Avec des regrets : « on n’a quasiment jamais eu un week-end tous les deux », et une pointe de culpabilité, « les sœurs d’Élise ont poussé toutes seules et seront aidantes un jour, par la force des choses », glisse Christine.
« Quand on est aidant, il n’y a aucun répit, on repousse nos limites toujours plus loin, on est des sportifs de haut niveau de l’émotionnel ».
Aucun répit
Aidant motivé, Jean-Marie a créé un groupe de hand et de natation de sport adapté, «j’ai même fait de la danse contemporaine pour que ma fille soit bien acceptée dans le groupe ! »
Mais quand il allume le feu dans la cheminée avec Élise, il redevient le papa qui partage juste un bon moment avec sa fille.

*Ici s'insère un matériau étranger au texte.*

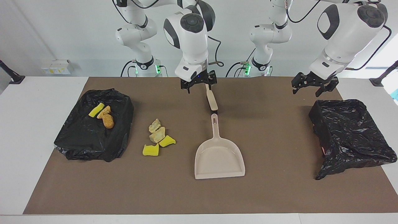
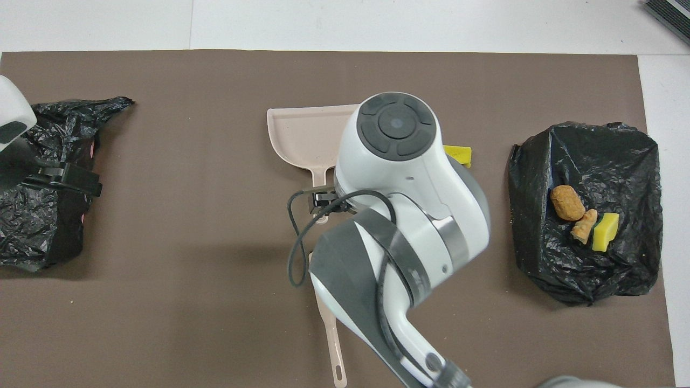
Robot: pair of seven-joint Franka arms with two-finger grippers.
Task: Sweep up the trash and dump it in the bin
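The table (image 1: 37, 140) carries a brown mat (image 1: 279, 193), dustpan (image 1: 219, 158), trash (image 1: 157, 137) and two bin bags (image 1: 93, 137).

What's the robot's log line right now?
right gripper: open, raised, empty | left gripper: open, waiting | dustpan: on mat, unheld | trash: four loose

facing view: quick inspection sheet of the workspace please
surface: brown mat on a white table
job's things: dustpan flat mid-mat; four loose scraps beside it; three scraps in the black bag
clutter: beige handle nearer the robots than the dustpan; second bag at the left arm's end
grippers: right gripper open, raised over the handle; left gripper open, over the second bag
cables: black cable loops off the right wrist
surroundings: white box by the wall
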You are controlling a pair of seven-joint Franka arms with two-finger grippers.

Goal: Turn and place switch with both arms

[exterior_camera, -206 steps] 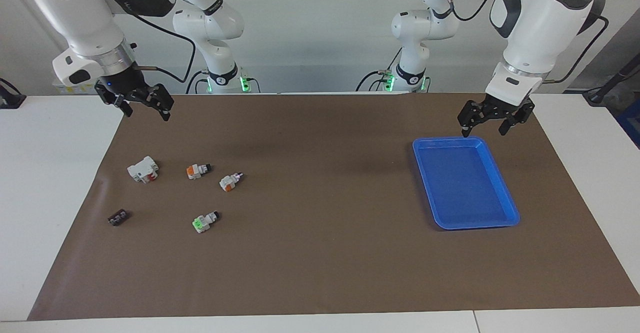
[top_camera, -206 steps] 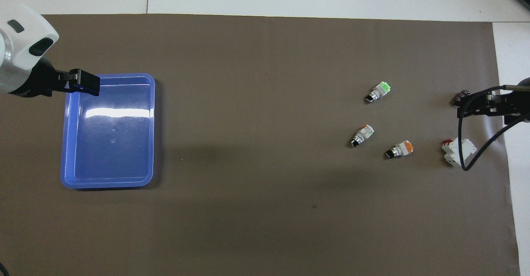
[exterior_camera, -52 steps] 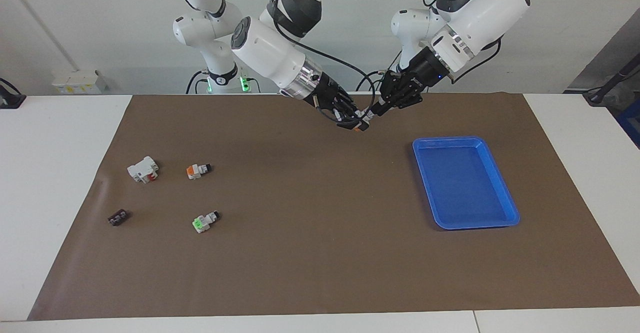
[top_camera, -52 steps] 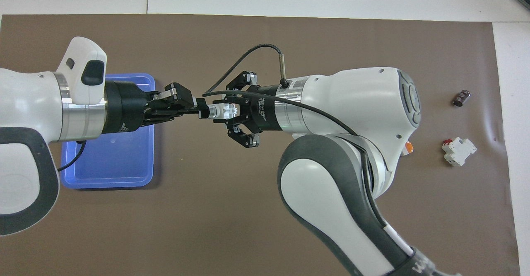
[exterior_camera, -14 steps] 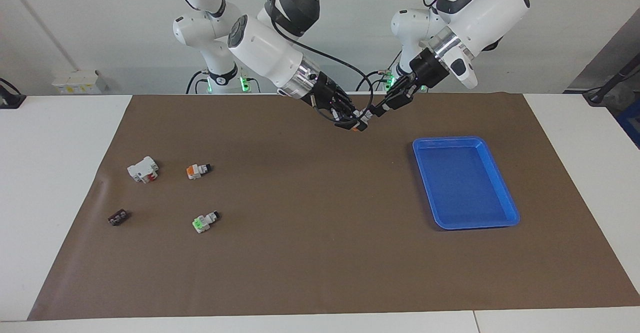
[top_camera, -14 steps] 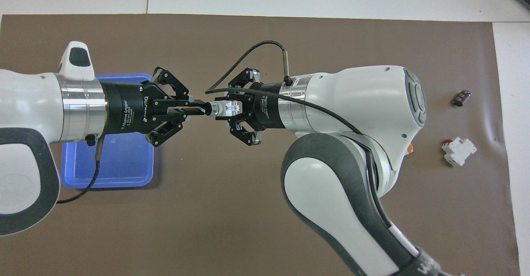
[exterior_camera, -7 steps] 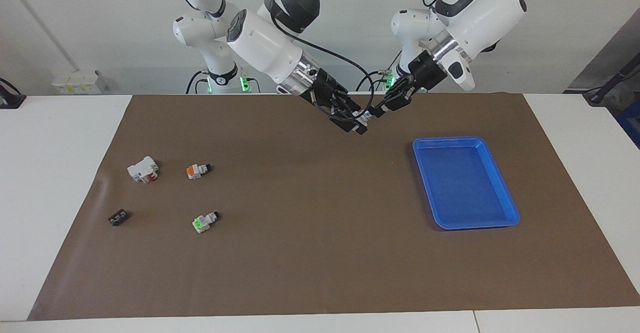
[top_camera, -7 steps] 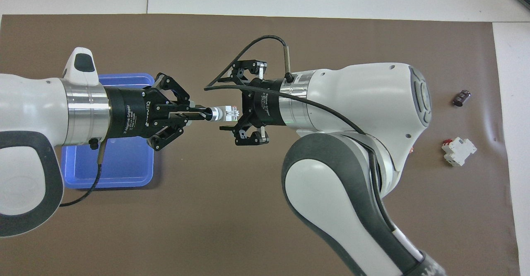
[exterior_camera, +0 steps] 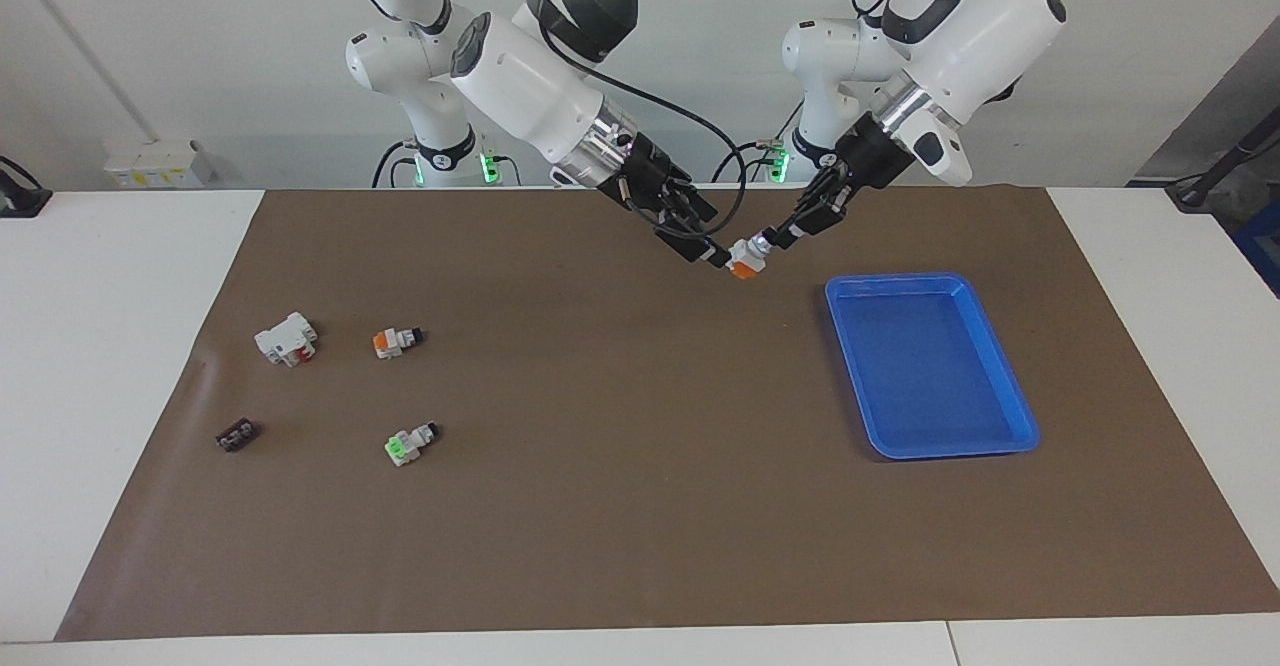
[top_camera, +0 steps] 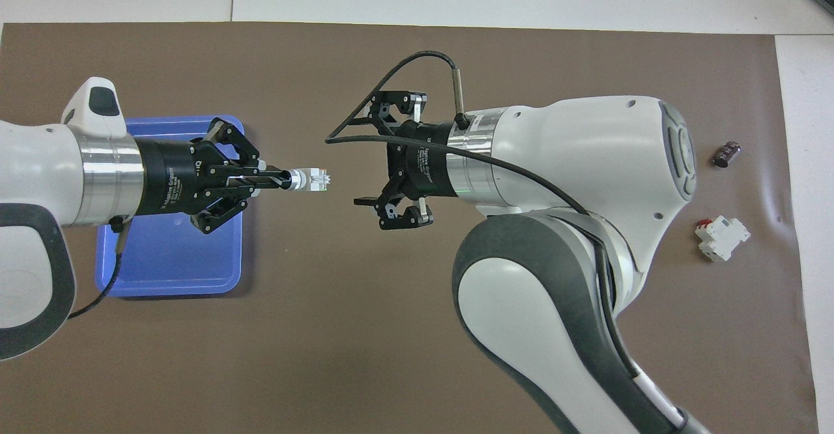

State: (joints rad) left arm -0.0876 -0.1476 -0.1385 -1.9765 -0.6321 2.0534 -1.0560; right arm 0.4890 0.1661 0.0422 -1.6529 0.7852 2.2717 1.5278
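Observation:
My left gripper point(exterior_camera: 778, 237) is shut on the knob end of the switch point(exterior_camera: 744, 264). It holds the switch in the air over the mat, beside the blue tray's point(exterior_camera: 1000, 346) corner that is nearest the robots. The switch is white with its orange face down. In the overhead view the left gripper point(top_camera: 285, 178) holds the switch point(top_camera: 313, 178) level, pointing at the right gripper point(top_camera: 376, 158). My right gripper point(exterior_camera: 703, 239) is open and empty, a short gap away from the switch.
An orange-faced switch point(exterior_camera: 395, 340) and a green-faced switch point(exterior_camera: 408, 442) lie on the mat toward the right arm's end. A white block with red marks point(exterior_camera: 287, 337) and a small black piece point(exterior_camera: 237, 435) lie there too. The blue tray point(top_camera: 169, 271) holds nothing.
The right gripper has opened, let go of the switch and drawn back. The left gripper has moved toward the tray with the switch held by its knob.

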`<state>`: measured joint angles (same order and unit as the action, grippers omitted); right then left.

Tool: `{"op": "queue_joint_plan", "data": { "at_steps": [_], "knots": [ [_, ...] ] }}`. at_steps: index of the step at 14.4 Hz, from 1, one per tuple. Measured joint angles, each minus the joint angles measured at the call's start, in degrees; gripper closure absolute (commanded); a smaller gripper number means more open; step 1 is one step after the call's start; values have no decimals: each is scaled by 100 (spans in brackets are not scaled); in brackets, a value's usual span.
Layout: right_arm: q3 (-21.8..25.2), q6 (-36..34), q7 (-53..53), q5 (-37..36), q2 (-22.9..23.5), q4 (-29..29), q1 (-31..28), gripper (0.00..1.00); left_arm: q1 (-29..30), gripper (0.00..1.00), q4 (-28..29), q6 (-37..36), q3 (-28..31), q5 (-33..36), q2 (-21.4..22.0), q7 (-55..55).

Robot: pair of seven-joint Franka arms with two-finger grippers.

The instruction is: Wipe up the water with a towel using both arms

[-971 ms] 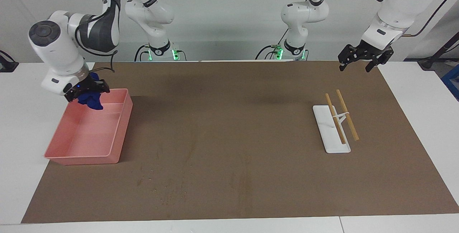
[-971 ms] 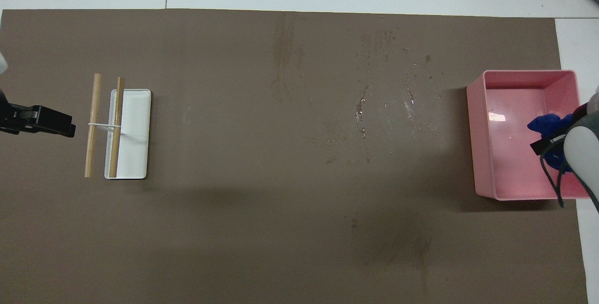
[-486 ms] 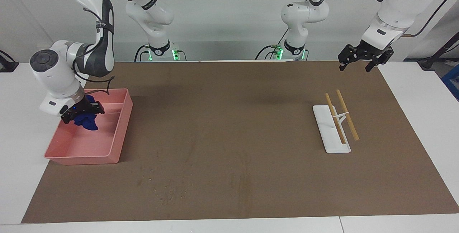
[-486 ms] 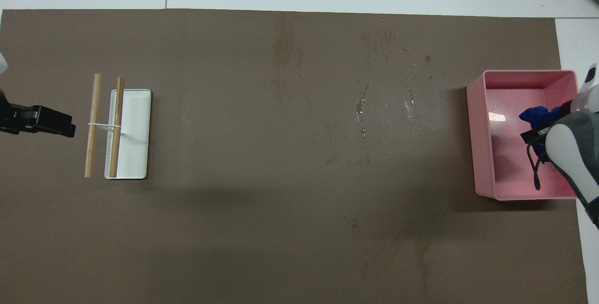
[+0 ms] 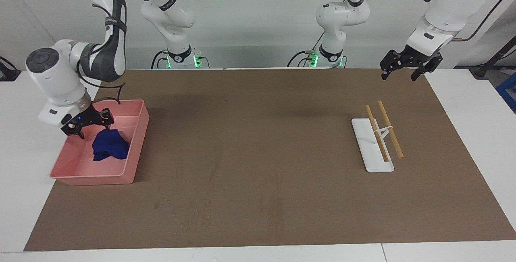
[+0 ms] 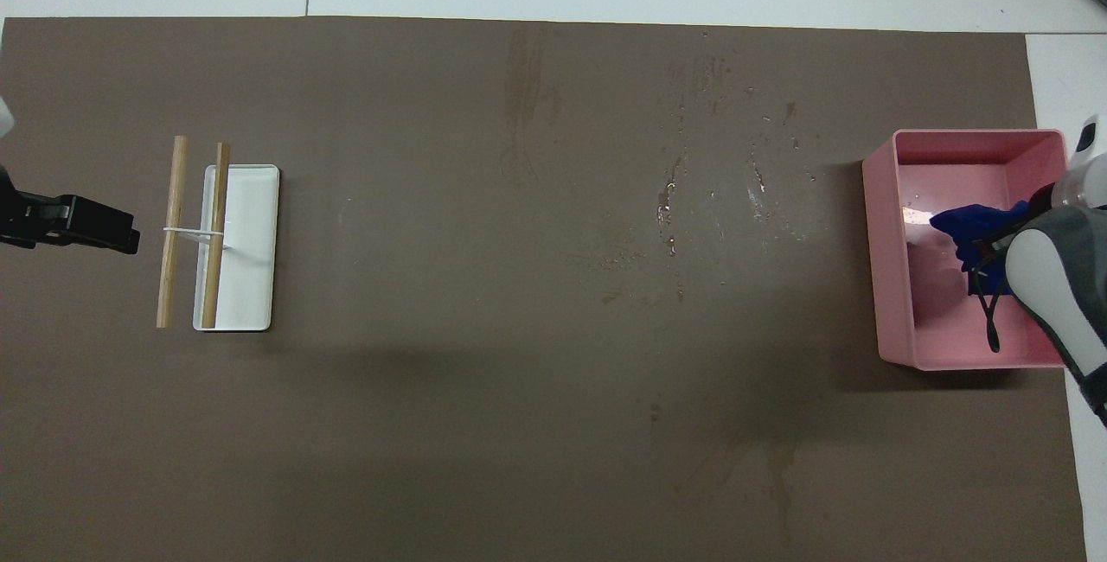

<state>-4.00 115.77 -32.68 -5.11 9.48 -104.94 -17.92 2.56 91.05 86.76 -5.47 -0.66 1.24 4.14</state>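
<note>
The deep-blue towel (image 5: 109, 146) lies crumpled inside the pink bin (image 5: 139, 141) at the right arm's end of the table. It also shows in the overhead view (image 6: 969, 220), partly hidden under the right arm. My right gripper (image 5: 93, 129) hangs open just above the towel, over the bin, and holds nothing. My left gripper (image 5: 398, 75) is open and empty, raised over the mat's edge at the left arm's end; it waits there and shows in the overhead view (image 6: 130, 238) too.
A white rack with two wooden rods (image 5: 373, 149) stands on the brown mat toward the left arm's end. Water droplets and streaks (image 6: 692, 199) lie on the mat beside the bin (image 6: 882, 242), toward the middle of the table.
My right gripper came down into the bin with the towel, then opened and rose slightly; the towel now lies loose in the bin. The left arm has not moved.
</note>
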Motion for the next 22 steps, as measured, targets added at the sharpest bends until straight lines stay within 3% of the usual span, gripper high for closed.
{"op": "queue_joint_plan", "data": {
  "at_steps": [5,9,13,17,19,22],
  "knots": [
    [-281,-1491,0,374,-569,1085,36,0,0,0,0,0,0,0,0,0],
    [-656,-2445,50,395,-1193,1347,48,0,0,0,0,0,0,0,0,0],
    [-896,-2718,583,401,-1306,1343,59,0,0,0,0,0,0,0,0,0],
    [-1087,-2800,1951,404,-1292,1339,468,0,0,0,0,0,0,0,0,0],
    [-993,-2854,2360,404,-1307,1340,895,0,0,0,0,0,0,0,0,0],
    [-120,-2918,2723,403,-1335,1340,1930,0,0,0,0,0,0,0,0,0]
  ]
}}
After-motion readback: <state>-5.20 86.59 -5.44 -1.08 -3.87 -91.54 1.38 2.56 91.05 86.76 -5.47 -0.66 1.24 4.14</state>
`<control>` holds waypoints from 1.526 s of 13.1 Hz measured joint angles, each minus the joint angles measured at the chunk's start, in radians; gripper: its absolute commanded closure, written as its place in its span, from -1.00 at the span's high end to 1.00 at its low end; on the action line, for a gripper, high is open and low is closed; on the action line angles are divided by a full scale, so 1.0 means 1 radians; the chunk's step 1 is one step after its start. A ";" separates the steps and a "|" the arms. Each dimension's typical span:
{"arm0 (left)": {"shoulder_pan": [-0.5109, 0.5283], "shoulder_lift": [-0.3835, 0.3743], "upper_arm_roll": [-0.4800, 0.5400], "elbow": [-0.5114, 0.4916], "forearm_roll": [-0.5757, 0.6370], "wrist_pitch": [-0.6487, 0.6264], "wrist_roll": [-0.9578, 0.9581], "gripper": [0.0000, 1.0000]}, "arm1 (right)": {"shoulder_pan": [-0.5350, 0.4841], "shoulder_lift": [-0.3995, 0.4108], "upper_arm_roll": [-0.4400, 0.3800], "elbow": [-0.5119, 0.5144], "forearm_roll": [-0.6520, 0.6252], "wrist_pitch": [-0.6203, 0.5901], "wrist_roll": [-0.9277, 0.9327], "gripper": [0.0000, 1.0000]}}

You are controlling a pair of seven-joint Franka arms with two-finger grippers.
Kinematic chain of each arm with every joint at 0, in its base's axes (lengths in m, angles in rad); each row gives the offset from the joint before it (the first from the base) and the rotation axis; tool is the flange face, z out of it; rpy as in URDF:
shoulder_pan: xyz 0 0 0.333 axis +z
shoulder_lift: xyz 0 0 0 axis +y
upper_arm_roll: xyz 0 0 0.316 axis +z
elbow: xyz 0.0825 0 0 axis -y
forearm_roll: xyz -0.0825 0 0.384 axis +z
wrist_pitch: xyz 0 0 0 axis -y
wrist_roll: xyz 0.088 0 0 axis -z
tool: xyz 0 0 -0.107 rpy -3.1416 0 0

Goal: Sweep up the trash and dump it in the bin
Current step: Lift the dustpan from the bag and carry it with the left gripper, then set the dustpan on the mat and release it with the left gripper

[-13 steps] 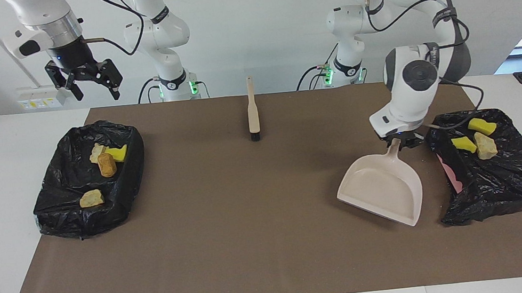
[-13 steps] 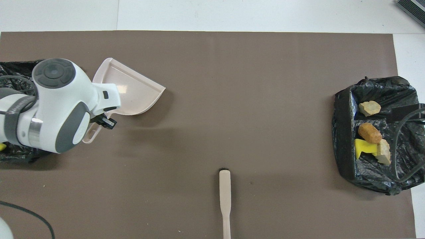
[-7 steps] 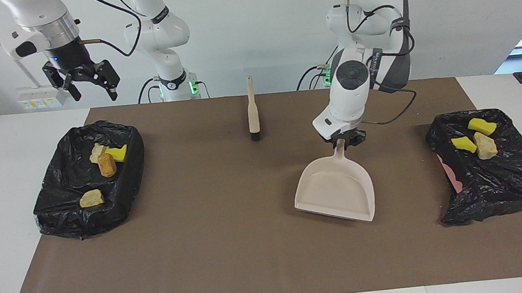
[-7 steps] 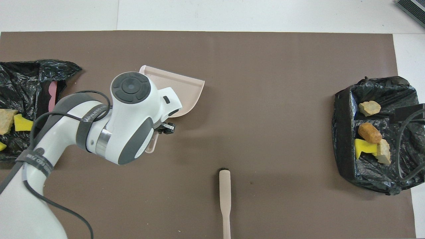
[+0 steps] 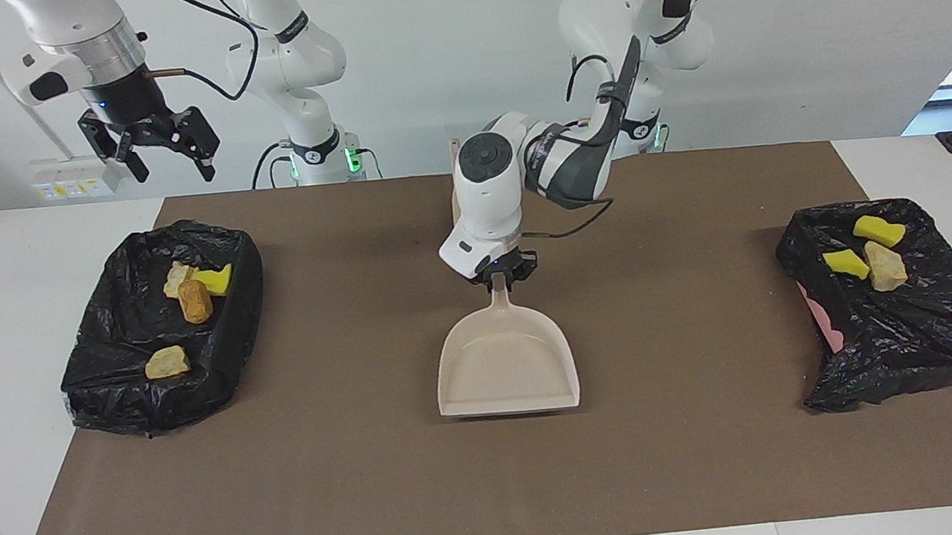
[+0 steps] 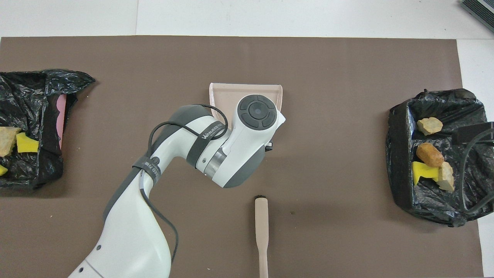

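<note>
My left wrist hides most of the beige plastic dustpan (image 6: 246, 91) from above, and the long beige black-bristled brush (image 6: 261, 235) runs off that view's edge.

The black-bagged bin toward my right arm's end (image 5: 119, 368) holds four pieces of trash (image 5: 194, 300): yellow sponge and tan chunks. My right gripper (image 5: 164, 148) hangs over it, jaws wide.

My left gripper (image 5: 501, 280) pinches the dustpan's handle at mid-table. A second ago it held the pan beside the other black-bagged bin (image 5: 922, 340), which contains three scraps (image 5: 884, 264).
</note>
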 measured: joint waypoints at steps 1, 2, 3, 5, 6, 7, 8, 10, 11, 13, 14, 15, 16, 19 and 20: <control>-0.001 0.032 0.000 0.034 -0.001 0.000 -0.007 -1.00 | 0.001 0.000 0.001 0.000 0.000 0.000 0.000 1.00; -0.001 0.050 0.002 0.053 -0.006 0.000 -0.008 -1.00 | 0.000 0.000 0.000 -0.001 0.000 0.000 0.000 1.00; -0.001 0.055 0.003 0.060 -0.020 0.001 -0.008 -1.00 | -0.002 0.000 -0.002 -0.001 0.000 0.000 0.000 1.00; -0.002 0.055 0.002 0.061 -0.060 0.020 -0.008 -0.79 | -0.003 0.000 -0.005 -0.001 0.000 0.000 0.000 1.00; -0.004 0.055 0.002 0.057 -0.067 0.024 -0.008 -0.46 | -0.003 -0.001 -0.004 -0.002 0.000 0.000 0.000 1.00; -0.007 0.055 0.002 0.052 -0.067 0.025 -0.009 -0.15 | -0.003 -0.001 -0.004 -0.002 0.000 0.000 0.000 1.00; -0.009 0.055 0.003 0.052 -0.067 0.025 -0.009 0.09 | -0.001 -0.001 -0.005 -0.003 0.000 0.000 0.000 1.00; -0.009 0.055 0.003 0.048 -0.067 0.025 -0.009 0.79 | 0.025 -0.001 -0.021 -0.003 0.000 0.000 0.000 1.00; -0.009 0.055 0.006 0.048 -0.065 0.025 -0.009 1.00 | 0.042 -0.001 -0.036 -0.003 0.000 0.000 0.000 1.00; -0.008 0.047 0.016 0.048 -0.059 0.025 -0.008 1.00 | 0.051 -0.002 -0.048 -0.003 0.000 0.000 0.000 1.00; -0.006 0.033 0.022 0.045 -0.058 0.025 -0.008 1.00 | 0.051 -0.003 -0.050 -0.003 0.000 0.000 0.000 1.00; 0.004 0.003 0.028 0.031 -0.057 0.025 -0.008 1.00 | 0.051 -0.003 -0.051 -0.003 0.000 0.000 0.000 1.00; 0.021 -0.040 0.031 0.002 -0.056 0.024 -0.007 1.00 | 0.051 -0.003 -0.051 -0.004 0.000 0.000 0.000 1.00; 0.089 -0.212 0.037 -0.131 -0.014 0.020 0.010 1.00 | 0.051 -0.003 -0.051 -0.005 0.000 0.000 0.000 1.00; 0.117 -0.269 0.038 -0.172 -0.005 0.020 0.039 1.00 | 0.051 -0.003 -0.051 -0.005 0.000 0.000 0.000 1.00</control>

Une jeune femme désormais en quête d’autonomie, « mais sa vulnérabilité nous rend hypervigilant » et le couple s’inquiète déjà de l’avenir : « Et après nous ? » La charge mentale des aidants est constante. Les groupes de parole avec l’Adao, l’an dernier, le café des parents au foyer Hubert-Pascal leur ont fait du bien. « Ça nous aide à lever la tête, on est soutenu, encouragé ». Eux aimeraient un vrai statut de l’aidant, « une reconnaissance qui nous aiderait ».
Avec leurs filles, ils ont créé La Bougeotte d’abord, une association qui propose un séjour d’une semaine chaque été à une quinzaine de jeunes en situation de handicap. «Toute la famille participe, une belle aventure humaine et bénévole, et une semaine de répit pour les autres parents ». En attendant de profiter un peu de leur retraite quand Élise sera hébergée dans un foyer.